Task statement:
This exercise calls for the line with "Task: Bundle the", the line with "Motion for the", and all lines between them in the material below, output exactly and with no other lines.

Data extract:
════════
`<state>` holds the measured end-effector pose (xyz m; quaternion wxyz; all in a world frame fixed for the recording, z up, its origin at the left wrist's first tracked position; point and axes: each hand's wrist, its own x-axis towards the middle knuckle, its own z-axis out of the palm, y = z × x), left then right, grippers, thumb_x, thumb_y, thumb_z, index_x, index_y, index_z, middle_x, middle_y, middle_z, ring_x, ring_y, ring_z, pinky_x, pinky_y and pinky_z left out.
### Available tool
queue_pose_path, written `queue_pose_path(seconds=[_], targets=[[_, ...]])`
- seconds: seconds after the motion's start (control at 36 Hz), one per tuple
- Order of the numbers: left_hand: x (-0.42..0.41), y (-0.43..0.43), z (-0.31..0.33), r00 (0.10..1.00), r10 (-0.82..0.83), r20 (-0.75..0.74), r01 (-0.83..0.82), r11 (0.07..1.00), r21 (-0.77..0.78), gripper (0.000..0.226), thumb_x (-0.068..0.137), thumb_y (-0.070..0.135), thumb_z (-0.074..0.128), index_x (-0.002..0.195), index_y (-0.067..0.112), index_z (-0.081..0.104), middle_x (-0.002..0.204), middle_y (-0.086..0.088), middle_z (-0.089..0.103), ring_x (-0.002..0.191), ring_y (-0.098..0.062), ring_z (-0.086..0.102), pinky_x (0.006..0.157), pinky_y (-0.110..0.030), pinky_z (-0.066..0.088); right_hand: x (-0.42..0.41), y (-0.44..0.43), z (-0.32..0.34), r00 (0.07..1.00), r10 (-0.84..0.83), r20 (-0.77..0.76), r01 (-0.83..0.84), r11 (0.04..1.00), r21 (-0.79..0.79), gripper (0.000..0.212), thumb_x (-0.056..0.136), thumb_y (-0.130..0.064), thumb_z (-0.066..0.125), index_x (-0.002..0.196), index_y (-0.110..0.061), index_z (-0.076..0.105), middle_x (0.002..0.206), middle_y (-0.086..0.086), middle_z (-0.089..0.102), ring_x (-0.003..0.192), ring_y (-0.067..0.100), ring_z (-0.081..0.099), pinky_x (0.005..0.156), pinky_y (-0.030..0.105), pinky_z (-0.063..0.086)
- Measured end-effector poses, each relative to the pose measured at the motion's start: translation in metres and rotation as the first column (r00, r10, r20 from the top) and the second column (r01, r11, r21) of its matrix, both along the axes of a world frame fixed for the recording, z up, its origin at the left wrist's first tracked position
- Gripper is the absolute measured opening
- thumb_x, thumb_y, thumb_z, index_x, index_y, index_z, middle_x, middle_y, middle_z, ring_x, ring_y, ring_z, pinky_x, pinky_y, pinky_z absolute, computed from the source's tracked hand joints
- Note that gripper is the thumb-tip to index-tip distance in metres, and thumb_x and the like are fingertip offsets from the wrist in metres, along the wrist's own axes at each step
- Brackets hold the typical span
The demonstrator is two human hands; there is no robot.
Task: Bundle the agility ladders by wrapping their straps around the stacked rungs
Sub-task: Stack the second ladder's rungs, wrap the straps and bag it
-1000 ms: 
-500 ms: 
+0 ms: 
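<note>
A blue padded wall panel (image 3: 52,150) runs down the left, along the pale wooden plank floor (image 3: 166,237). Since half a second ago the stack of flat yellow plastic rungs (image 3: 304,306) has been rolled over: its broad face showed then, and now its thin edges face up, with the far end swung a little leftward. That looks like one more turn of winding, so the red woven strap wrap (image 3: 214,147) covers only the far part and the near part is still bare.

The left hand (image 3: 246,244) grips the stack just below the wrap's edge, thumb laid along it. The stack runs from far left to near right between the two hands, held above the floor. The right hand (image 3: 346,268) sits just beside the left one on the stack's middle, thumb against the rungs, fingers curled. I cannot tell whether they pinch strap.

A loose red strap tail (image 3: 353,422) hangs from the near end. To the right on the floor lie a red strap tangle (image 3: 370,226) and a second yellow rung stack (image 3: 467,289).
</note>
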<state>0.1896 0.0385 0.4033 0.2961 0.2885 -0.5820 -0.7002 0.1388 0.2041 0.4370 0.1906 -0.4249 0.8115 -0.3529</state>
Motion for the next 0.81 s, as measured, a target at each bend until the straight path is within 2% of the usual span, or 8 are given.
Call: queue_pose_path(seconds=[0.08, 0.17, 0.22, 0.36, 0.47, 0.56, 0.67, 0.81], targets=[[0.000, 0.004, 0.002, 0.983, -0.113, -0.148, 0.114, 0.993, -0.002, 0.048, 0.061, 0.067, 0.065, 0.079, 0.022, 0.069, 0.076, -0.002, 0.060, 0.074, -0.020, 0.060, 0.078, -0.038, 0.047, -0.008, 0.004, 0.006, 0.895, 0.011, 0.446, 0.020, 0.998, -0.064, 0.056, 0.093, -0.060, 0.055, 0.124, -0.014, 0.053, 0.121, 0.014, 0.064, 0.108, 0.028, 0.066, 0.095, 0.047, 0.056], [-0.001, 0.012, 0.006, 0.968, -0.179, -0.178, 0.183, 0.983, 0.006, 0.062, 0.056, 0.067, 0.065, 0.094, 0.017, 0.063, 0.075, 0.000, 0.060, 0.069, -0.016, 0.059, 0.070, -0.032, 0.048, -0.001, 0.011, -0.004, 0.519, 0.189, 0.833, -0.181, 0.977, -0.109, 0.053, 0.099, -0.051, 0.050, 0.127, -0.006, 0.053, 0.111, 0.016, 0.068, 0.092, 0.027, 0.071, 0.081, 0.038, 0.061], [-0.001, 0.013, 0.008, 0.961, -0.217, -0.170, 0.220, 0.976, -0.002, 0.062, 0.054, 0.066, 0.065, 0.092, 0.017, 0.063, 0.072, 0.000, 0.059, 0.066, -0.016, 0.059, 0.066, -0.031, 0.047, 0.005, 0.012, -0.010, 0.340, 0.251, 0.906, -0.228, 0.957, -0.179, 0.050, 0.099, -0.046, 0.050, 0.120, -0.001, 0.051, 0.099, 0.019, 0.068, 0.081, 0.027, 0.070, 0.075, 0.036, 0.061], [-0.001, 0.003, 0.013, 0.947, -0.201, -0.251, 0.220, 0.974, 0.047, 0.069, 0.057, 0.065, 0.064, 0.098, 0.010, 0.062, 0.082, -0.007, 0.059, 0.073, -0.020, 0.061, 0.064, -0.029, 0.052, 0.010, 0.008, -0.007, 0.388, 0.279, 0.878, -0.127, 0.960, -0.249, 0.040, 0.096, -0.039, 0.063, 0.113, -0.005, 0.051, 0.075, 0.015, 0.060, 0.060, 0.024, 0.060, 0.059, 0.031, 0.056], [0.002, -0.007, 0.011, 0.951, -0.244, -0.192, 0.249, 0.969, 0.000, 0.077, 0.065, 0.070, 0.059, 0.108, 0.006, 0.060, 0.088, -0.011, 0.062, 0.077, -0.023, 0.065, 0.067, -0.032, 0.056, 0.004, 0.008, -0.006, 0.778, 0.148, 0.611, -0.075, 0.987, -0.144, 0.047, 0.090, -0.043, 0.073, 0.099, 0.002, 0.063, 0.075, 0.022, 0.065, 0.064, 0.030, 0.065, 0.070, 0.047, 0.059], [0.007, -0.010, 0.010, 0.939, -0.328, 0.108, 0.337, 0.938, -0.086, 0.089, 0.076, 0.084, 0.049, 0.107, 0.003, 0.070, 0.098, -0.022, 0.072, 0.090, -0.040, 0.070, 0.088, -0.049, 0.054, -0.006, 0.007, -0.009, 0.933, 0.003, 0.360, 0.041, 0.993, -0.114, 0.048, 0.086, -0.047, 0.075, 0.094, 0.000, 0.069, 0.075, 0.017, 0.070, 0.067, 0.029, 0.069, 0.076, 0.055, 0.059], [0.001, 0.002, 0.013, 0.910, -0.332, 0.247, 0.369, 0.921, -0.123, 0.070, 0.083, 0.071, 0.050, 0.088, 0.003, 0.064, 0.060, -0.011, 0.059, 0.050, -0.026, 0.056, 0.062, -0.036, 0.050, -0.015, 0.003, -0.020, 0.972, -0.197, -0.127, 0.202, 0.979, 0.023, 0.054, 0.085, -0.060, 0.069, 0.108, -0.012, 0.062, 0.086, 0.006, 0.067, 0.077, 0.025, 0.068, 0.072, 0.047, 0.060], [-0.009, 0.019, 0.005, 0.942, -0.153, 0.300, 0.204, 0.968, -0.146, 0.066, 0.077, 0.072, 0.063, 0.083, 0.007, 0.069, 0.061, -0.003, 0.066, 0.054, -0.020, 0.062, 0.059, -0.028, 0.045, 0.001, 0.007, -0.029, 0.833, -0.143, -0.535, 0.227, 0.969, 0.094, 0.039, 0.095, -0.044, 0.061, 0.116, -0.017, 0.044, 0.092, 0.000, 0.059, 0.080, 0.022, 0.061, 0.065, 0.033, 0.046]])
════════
Expected output:
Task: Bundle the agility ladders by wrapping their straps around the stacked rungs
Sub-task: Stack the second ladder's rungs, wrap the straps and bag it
-1000 ms: 
-500 ms: 
+0 ms: 
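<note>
A blue padded wall panel (image 3: 52,150) runs down the left, along the pale wooden plank floor (image 3: 166,237). Since half a second ago the stack of flat yellow plastic rungs (image 3: 304,306) has been rolled over: its broad face showed then, and now its thin edges face up, with the far end swung a little leftward. That looks like one more turn of winding, so the red woven strap wrap (image 3: 214,147) covers only the far part and the near part is still bare.

The left hand (image 3: 246,244) grips the stack just below the wrap's edge, thumb laid along it. The stack runs from far left to near right between the two hands, held above the floor. The right hand (image 3: 346,268) sits just beside the left one on the stack's middle, thumb against the rungs, fingers curled. I cannot tell whether they pinch strap.

A loose red strap tail (image 3: 353,422) hangs from the near end. To the right on the floor lie a red strap tangle (image 3: 370,226) and a second yellow rung stack (image 3: 467,289).
</note>
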<state>0.1896 0.0385 0.4033 0.2961 0.2885 -0.5820 -0.7002 0.1388 0.2041 0.4370 0.1906 -0.4249 0.8115 -0.3529</state>
Motion for the next 0.81 s, as measured, a target at each bend until the straight path is within 2% of the usual span, or 8 are given.

With that, the exercise is done.